TASK STATEMENT: Write out, word for word, every line in the data below from the one containing "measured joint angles" to the one containing "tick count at", both of them included.

Records drawn from a dataset:
- Opening Delimiter -
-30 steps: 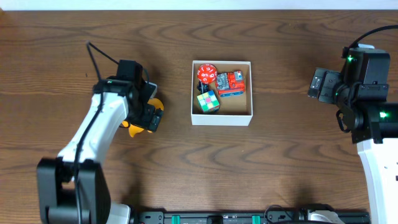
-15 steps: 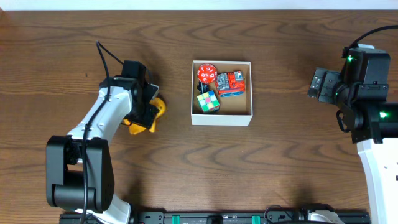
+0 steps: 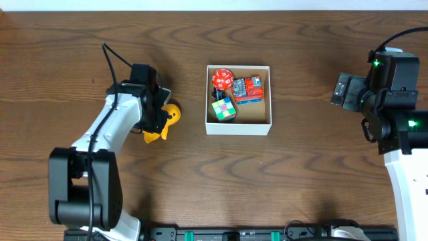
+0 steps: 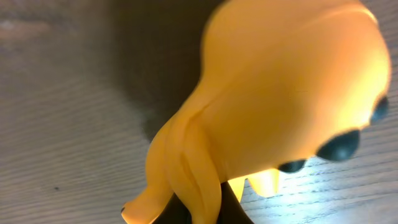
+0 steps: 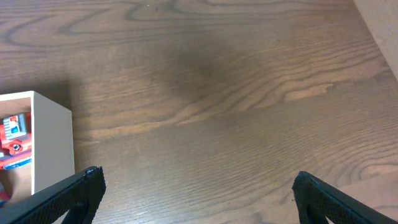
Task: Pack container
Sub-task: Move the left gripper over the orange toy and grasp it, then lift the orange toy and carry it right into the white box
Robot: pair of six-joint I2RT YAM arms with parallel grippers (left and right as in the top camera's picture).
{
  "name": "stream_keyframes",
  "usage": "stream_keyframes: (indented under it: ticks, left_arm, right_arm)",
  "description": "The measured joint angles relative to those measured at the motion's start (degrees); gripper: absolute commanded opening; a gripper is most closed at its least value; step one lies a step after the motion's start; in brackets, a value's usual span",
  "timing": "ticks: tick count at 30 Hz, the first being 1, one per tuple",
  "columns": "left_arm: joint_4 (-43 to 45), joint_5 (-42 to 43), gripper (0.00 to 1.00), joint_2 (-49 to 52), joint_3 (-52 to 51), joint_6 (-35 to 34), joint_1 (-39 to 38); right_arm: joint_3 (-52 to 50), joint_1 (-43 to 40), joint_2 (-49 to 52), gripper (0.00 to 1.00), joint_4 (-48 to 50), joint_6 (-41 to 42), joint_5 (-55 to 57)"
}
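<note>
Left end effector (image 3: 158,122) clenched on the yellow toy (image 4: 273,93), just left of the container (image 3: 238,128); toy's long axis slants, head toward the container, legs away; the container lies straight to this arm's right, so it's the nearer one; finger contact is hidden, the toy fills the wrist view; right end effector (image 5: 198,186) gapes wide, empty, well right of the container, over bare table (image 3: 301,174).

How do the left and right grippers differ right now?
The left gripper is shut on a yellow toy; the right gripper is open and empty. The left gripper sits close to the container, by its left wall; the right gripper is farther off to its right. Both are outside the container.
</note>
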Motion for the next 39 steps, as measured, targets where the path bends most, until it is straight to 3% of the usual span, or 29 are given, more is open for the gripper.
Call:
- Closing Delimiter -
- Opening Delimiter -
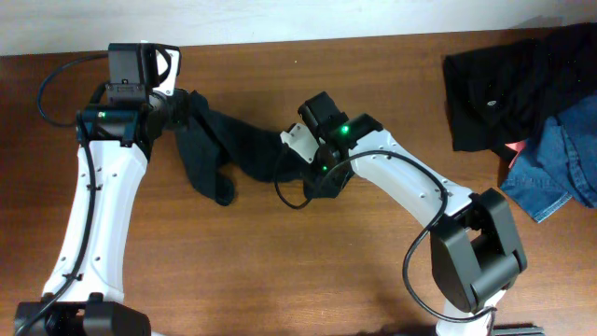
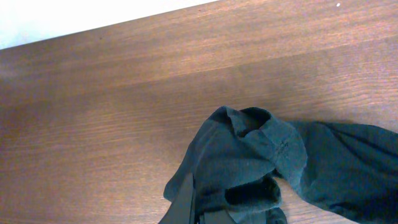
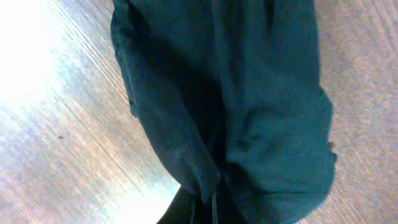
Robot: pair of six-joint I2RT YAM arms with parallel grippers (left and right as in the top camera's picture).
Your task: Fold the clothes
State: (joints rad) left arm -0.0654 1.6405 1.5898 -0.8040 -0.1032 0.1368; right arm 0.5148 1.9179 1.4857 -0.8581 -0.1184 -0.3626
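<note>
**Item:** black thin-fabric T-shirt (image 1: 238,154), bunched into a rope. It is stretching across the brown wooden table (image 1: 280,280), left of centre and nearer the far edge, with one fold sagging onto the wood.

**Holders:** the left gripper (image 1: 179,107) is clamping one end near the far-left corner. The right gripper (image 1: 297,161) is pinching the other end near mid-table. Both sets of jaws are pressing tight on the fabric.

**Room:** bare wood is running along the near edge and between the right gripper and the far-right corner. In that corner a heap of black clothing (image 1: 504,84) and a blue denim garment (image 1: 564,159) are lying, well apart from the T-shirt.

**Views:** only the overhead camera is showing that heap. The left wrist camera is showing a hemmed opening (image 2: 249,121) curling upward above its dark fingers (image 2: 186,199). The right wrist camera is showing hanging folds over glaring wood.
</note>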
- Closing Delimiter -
ANSWER TO THE EXERCISE:
  "description": "The measured joint angles relative to those measured at the motion's start (degrees); gripper: absolute commanded opening; a gripper is most closed at its least value; step one lies a step after the motion's start; in brackets, a value's usual span",
  "timing": "ticks: tick count at 30 Hz, the first being 1, one per tuple",

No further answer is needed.